The COVID-19 pandemic and the associated lockdowns have accelerated the dependence of governments, companies and entire societies on digital technologies. Countries, states, and cities with adequate cellular networks, decent broadband, and a digitally literate population tended to do better than those without them. Some societies are more digitally networked than others: There are still over 3.7 billion people without basic internet access. In developed countries, over 87 percent of the population has direct access to the Internet, compared to only 47 percent in developing countries and 19 percent in the least developed countries.

In a digitally interdependent world, being able to access telemedicine, take online courses, or work remotely is critical not only to thriving but also to survival. People who don't have robust broadband access are left behind. In sub-Saharan Africa, for example, over 60 percent of the population still does not have access to 4G networks; in rural areas, 2G is the norm. Ensuring affordable digital education, work and health services that are safe and resilient will be fundamental to managing crises, including future pandemics.

Wired world

There are more than 4.6 billion active internet users today, up from around 4 billion in 2019. That means around 60 percent of the world is connected to at least one device – and some of them to much more. According to industry experts, at least 93 million new phone users, 316 million new internet users and 490 million new social media users went online between January 2020 and January 2021. Still, waves of hacking and malware attacks are a constant reminder that most governments, businesses and citizens are digitally exposed. In addition to the colossal attacks on the Solar Winds and Kaseya supply chain, the ransomware epidemic threatens not only public infrastructure, government services and financial institutions, but also the basic trust required to sustain the digital economy.
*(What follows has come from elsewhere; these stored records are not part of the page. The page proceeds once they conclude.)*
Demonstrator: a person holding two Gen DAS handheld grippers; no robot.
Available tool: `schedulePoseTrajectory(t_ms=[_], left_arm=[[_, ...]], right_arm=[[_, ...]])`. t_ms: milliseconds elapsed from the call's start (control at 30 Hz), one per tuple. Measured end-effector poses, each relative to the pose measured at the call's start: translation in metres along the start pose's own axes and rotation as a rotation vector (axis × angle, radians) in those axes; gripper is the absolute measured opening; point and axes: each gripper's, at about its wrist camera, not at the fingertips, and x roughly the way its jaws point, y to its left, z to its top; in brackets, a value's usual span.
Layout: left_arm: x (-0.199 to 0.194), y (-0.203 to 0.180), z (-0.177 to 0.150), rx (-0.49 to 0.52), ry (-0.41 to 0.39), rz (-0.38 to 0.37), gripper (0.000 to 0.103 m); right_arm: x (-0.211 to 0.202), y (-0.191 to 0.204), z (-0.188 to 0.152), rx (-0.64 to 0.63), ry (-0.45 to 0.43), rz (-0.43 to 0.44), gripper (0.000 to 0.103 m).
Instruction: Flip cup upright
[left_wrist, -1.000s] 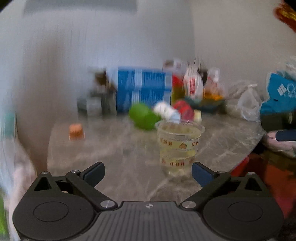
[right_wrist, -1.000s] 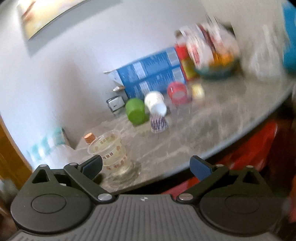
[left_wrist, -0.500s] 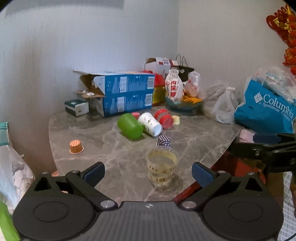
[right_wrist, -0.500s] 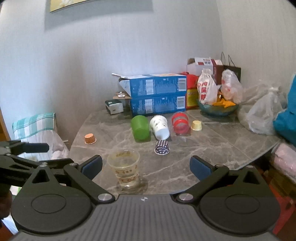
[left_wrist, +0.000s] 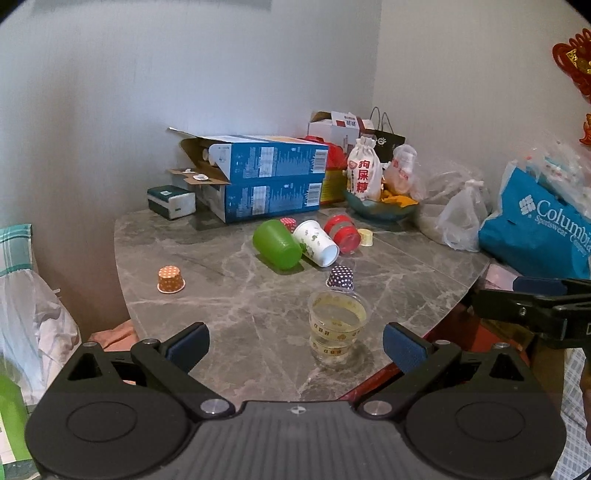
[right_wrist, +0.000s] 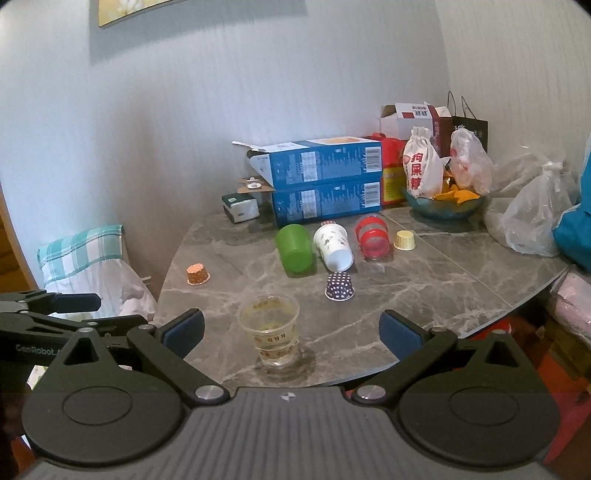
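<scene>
Clear plastic cup (left_wrist: 338, 325) stands upright at the near edge of the marble table (left_wrist: 229, 314), mouth up, printed bands round its wall, a little yellowish liquid at the bottom by the look of it. Judging by that, this flip reads as done.

Both grippers hang off the near edge, empty. Left gripper (left_wrist: 295, 345) is spread wide, cup just ahead and right of centre, no contact. Right gripper (right_wrist: 291, 326) is equally wide, cup ahead and left of centre, also apart from it.

Candidates if more flips are wanted, all mid-table and lying on their sides:
- green cup (right_wrist: 294, 248), base toward the cameras
- white paper cup (right_wrist: 333, 246), mouth toward the cameras, touching or just beside the green one, can't tell which
- red cup (right_wrist: 371, 236), to the right of those

Small baking cases sit upside down: navy dotted one (right_wrist: 340, 287) between clear cup and white cup, orange one (right_wrist: 197, 274) well off to the left, yellow one (right_wrist: 403, 240) beside the red cup.

Next move, my call: reach past the clear cup without clipping it, take a toppled cup across its wall, rotate to vertical. Thin-walled cups, so light squeeze.
</scene>
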Motion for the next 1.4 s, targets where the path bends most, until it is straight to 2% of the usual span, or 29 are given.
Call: schedulePoseTrajectory(t_ms=[1400], left_arm=[[-0.0009, -0.0090, -0.0048, 0.010, 0.015, 0.010, 0.101]], right_arm=[[-0.0090, -0.0010, -0.0072, 0.010, -0.013, 0.000, 0.102]])
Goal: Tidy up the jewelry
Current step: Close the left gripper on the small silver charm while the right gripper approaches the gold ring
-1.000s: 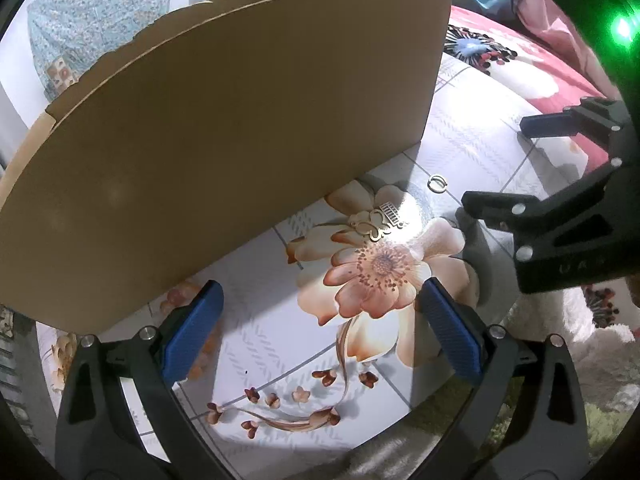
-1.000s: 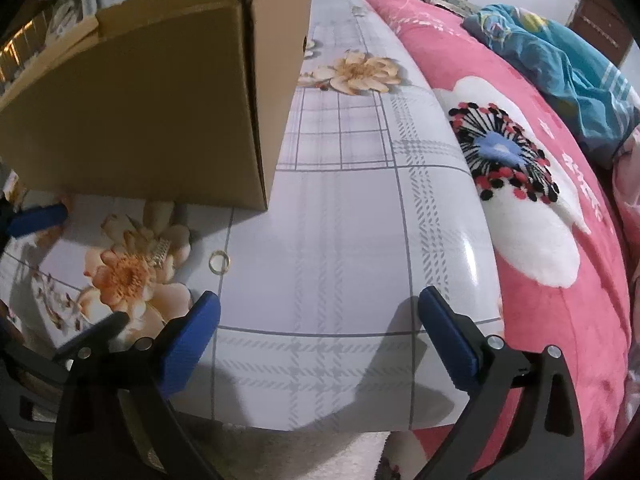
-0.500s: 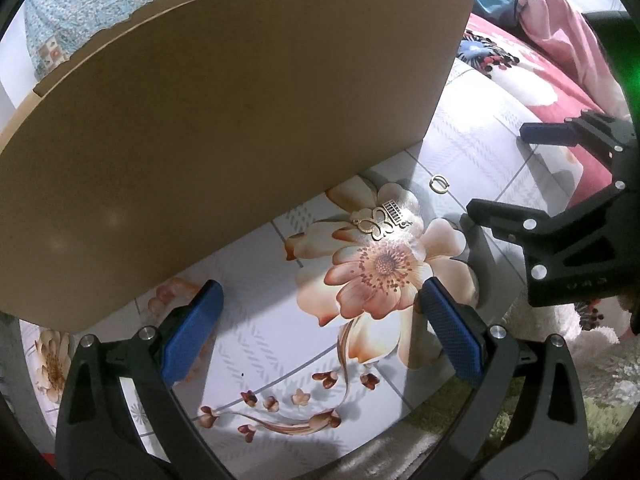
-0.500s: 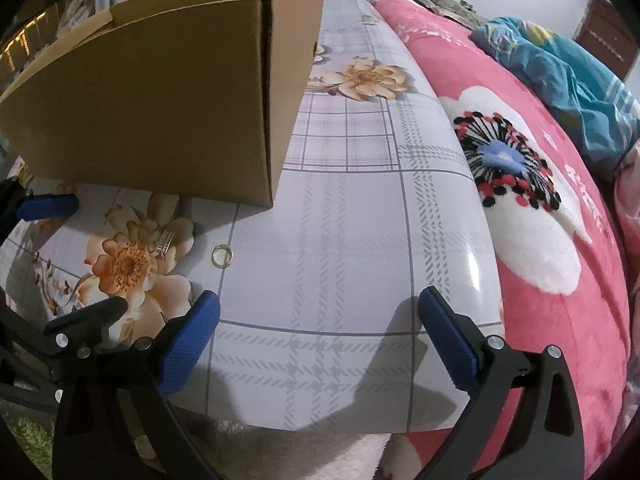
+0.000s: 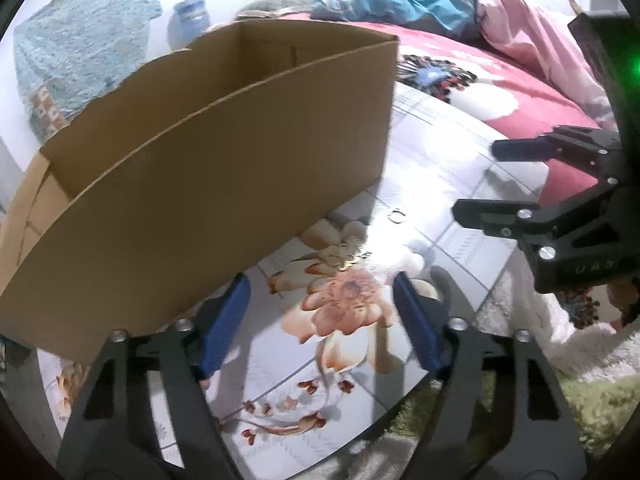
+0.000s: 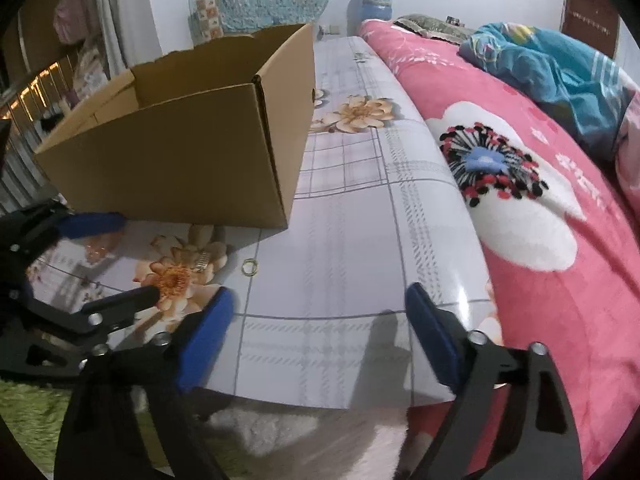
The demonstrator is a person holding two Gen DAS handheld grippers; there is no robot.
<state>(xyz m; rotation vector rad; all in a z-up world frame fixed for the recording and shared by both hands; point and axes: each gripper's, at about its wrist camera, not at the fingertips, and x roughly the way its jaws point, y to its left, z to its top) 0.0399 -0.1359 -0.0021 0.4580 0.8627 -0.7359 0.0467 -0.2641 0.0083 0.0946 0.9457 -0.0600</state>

The threat posed to Internet users by digital misconduct with their physical devices is far-reaching. In the past few years, cybersecurity researchers have discovered compromises in over 100 million smart devices around the world. Such holes can expose corporate servers and IT systems, medical and financial data, and the control systems of factories and utilities. As the world moves rapidly towards the Internet of Things, where everything around us is always connected, these risks have only become more serious. There will be more than 32 billion wirelessly connected devices by 2025 (up from 14 billion in 2021), most of which don't even have basic security features.

One way to more confidently navigate a rapidly digitizing world is to map it in a workable way and quantify what is at risk. By highlighting the interactions and weaknesses in physical and digital infrastructures and supply chains, maps can help governments, businesses and civil societies to strengthen their defenses. In a world where digital devices can be easily infiltrated, tampered with, and armed with weapons, awareness is essential. Only when we understand the risk better can we reduce it more easily.